Work to be completed | Everything in the listing should be transcribed exactly, apart from the pictures.
--- START ---
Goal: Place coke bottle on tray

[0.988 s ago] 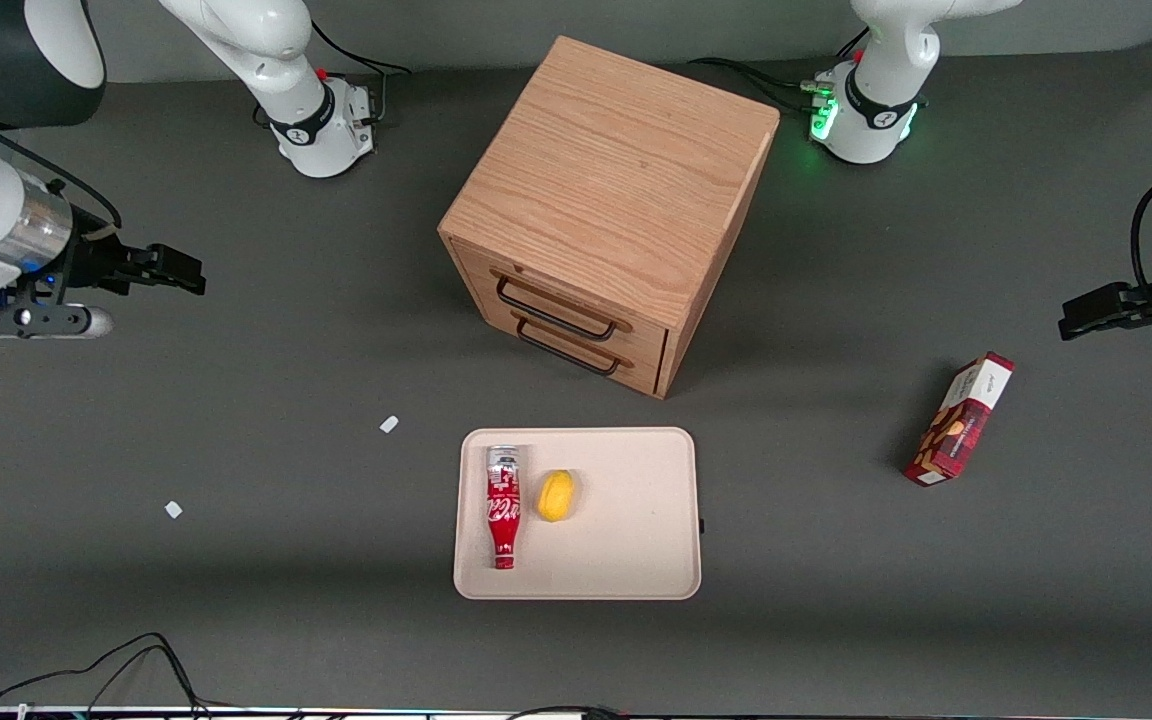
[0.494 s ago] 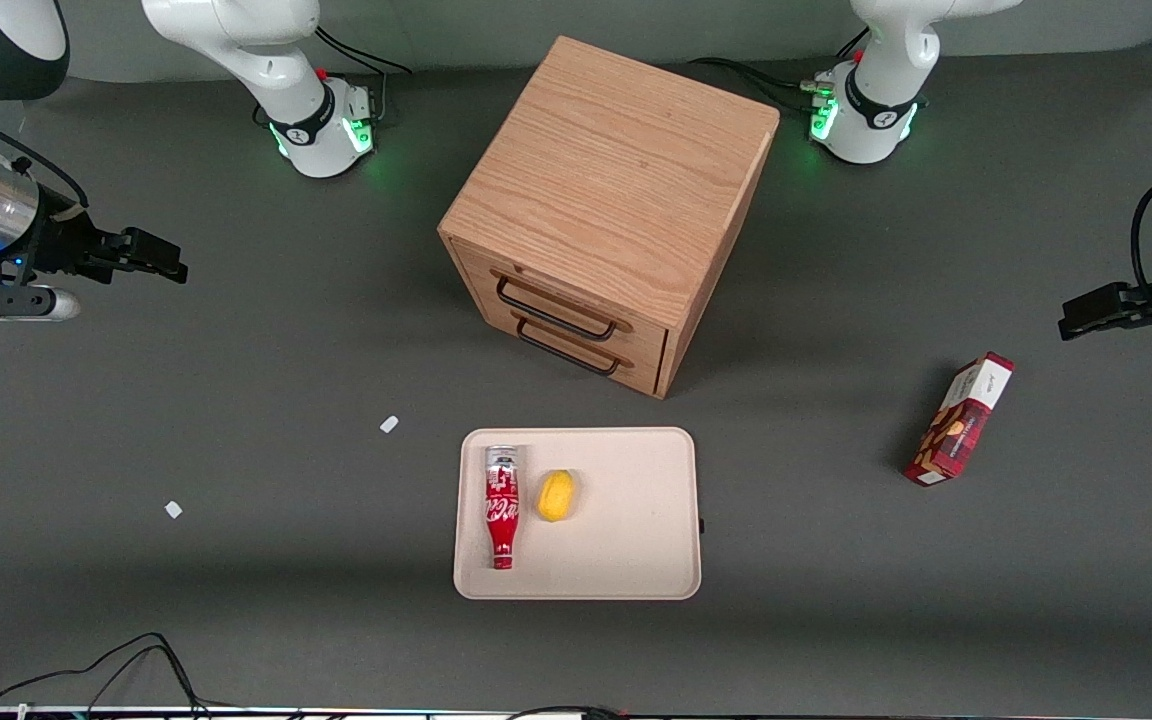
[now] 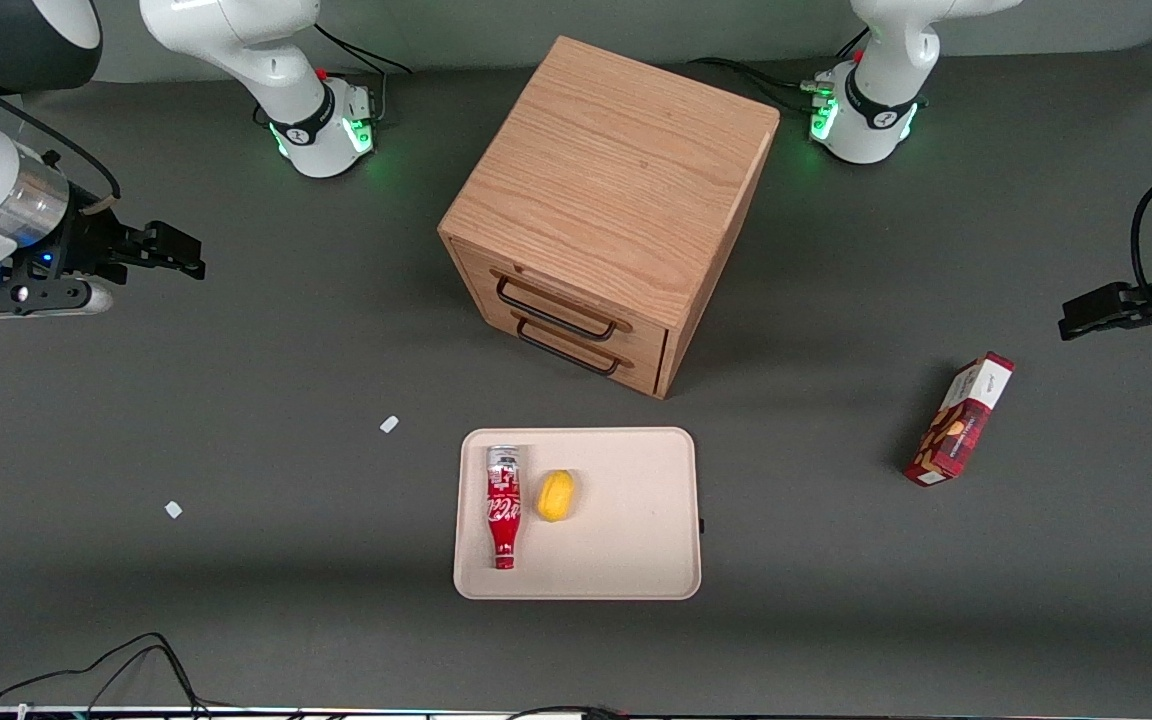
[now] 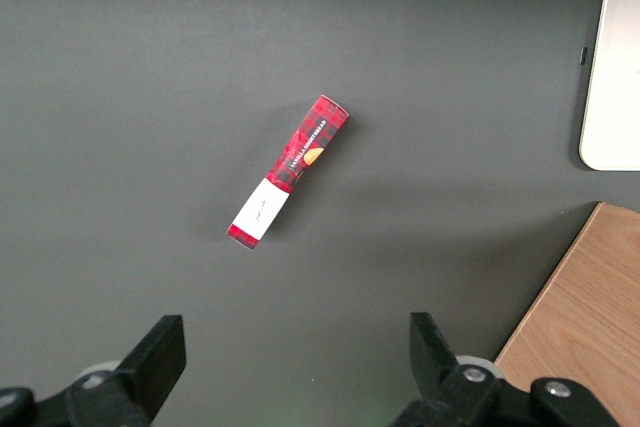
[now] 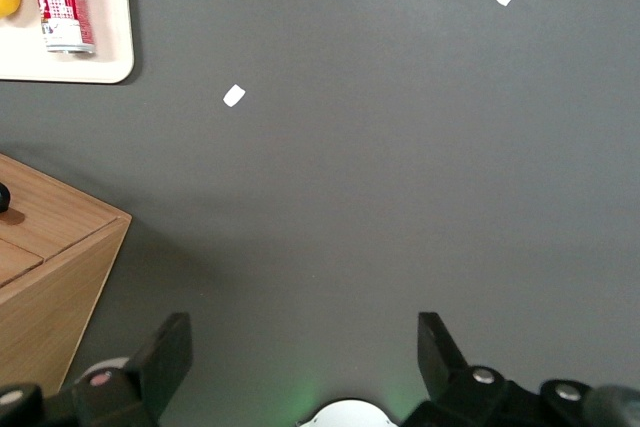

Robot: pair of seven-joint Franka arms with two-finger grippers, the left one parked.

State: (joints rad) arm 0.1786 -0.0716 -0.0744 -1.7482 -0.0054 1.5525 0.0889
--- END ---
Response to the exercise |
Goal: Place coke bottle on tray

[0.988 s ago] 
[0.494 s ago] 
[now] 
[now] 
[now] 

Robot: pair of seven-joint Franka arms with two-finger grippers, the left one parked.

State: (joints rad) arm 0.1786 -0.0716 -0.0744 -1.7482 -0.0054 1.5525 0.0889

No further output remains for this exercise.